# Milwaukee radio



## Mike- (Aug 20, 2011)

Does anyone have n e feedback on there radio in terms of sound q and iPod sync capabilities. Is it durable? 

Any feedback would e great.


----------



## Tom Struble (Mar 2, 2007)

i think Milwaukee makes it:thumbsup:


----------



## chris klee (Feb 5, 2008)

the ipod hook up is just a aux input. it sounds pretty good for a job site radio, sounds good enough for my shop.
its pretty durable, mine has been banged around the bed of my truck and even got rained on once.


----------



## Framer53 (Feb 23, 2008)

Mike- said:


> Does anyone have n e feedback on there radio in terms of sound q and iPod sync capabilities. Is it durable?
> 
> Any feedback would e great.


When framing full time we replaced them about every 18 months. They are very durable as that includes snow rain freeze, ice etc. Durable they are. They also have very good sound volume with decent quality.

never used the ipod hookup.


----------



## Brutus (May 29, 2007)

This one?










Im looking into it aswell. I have the older version, screen is broke, and it doesn't charge the newer M-series batteries.... so I was thinking that this may be a good option.

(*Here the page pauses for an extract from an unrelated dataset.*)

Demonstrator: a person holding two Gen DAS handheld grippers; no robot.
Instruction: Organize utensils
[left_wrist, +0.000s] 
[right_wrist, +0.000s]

It is also the lowest price of all the radios at HD here right now.


----------



## BamBamm5144 (Jul 12, 2008)

I have this model. Durable, and clear quality audio. The iPod connection works well and you can also have your phone charging.

Get it.


----------



## Mike- (Aug 20, 2011)

It's good


----------



## Mike- (Aug 20, 2011)

It's real goooood


----------



## Dirtywhiteboy (Oct 15, 2010)

I had one years ago when they first started making them and used it up then learned about the sears 2 year plan and have done that with the last 2 dewalts I don't care for the dewalts very much but I did toss it off the 1st floor roof the other day and it was fine:blink::blink:


----------



## ohiohomedoctor (Dec 26, 2010)

Buy the Bosch one.


----------



## JesseCocozza (Aug 20, 2011)

ohiohomedoctor said:


> Buy the Bosch one.


I've had the bosch one for a few years and it's sweet. It looks like hell now but it still works great. I love the gfci's on it as well. I also have the small Makita that doesn't charge batteries but goes two full work days on a full battery. I can also lock the iPod in there and take it too the beach. It has a nice little gasket to keep the sand and rain out and sounds great for it's size.


----------



## Mike- (Aug 20, 2011)

This is about the milwaukee radio. Not the Bosch. Make a new thread- thread stealers. Ty

Mike


----------



## Dirtywhiteboy (Oct 15, 2010)

Mike you might want pop a cold beer and breath:whistling Hijacking threads is nothing new around here:laughing: sometimes it is a necessary part of information :blink:


----------



## Mike- (Aug 20, 2011)

I already had a beer. Lol. It's all good.


----------



## Tom Struble (Mar 2, 2007)

we don't steal threads:no:we commandeer them:thumbup:


----------



## ohiohomedoctor (Dec 26, 2010)

Mike- said:


> This is about the milwaukee radio. Not the Bosch. Make a new thread- thread stealers. Ty
> 
> Mike


I am trying to help. Throw out that crappy little red boom box and buy a real radio.


----------



## Dirtywhiteboy (Oct 15, 2010)

When my Dewalt dies I'm going Bosch:thumbsup:


----------



## ohiohomedoctor (Dec 26, 2010)

Dirtywhiteboy said:


> When my Dewalt dies I'm going Bosch:thumbsup:


That's what happened to me. When black n pecker bought dewalt I went totally Bosch. Hopefully when they buy Bosch ill have enough equity in my home to refinance and buy a couple festools.


----------



## Sir Mixalot (Jan 6, 2008)

Mike- said:


> Does anyone have n e feedback on there radio in terms of sound q and iPod sync capabilities. Is it durable?
> 
> Any feedback would e great.


Mine rocks. :walkman: I did a review on it here on CT-->http://www.contractortalk.com/reviews/radio-milwaukee :thumbup:

-Paul


----------



## Sir Mixalot (Jan 6, 2008)

Mines not so clean anymore though. :laughing:









-Paul


----------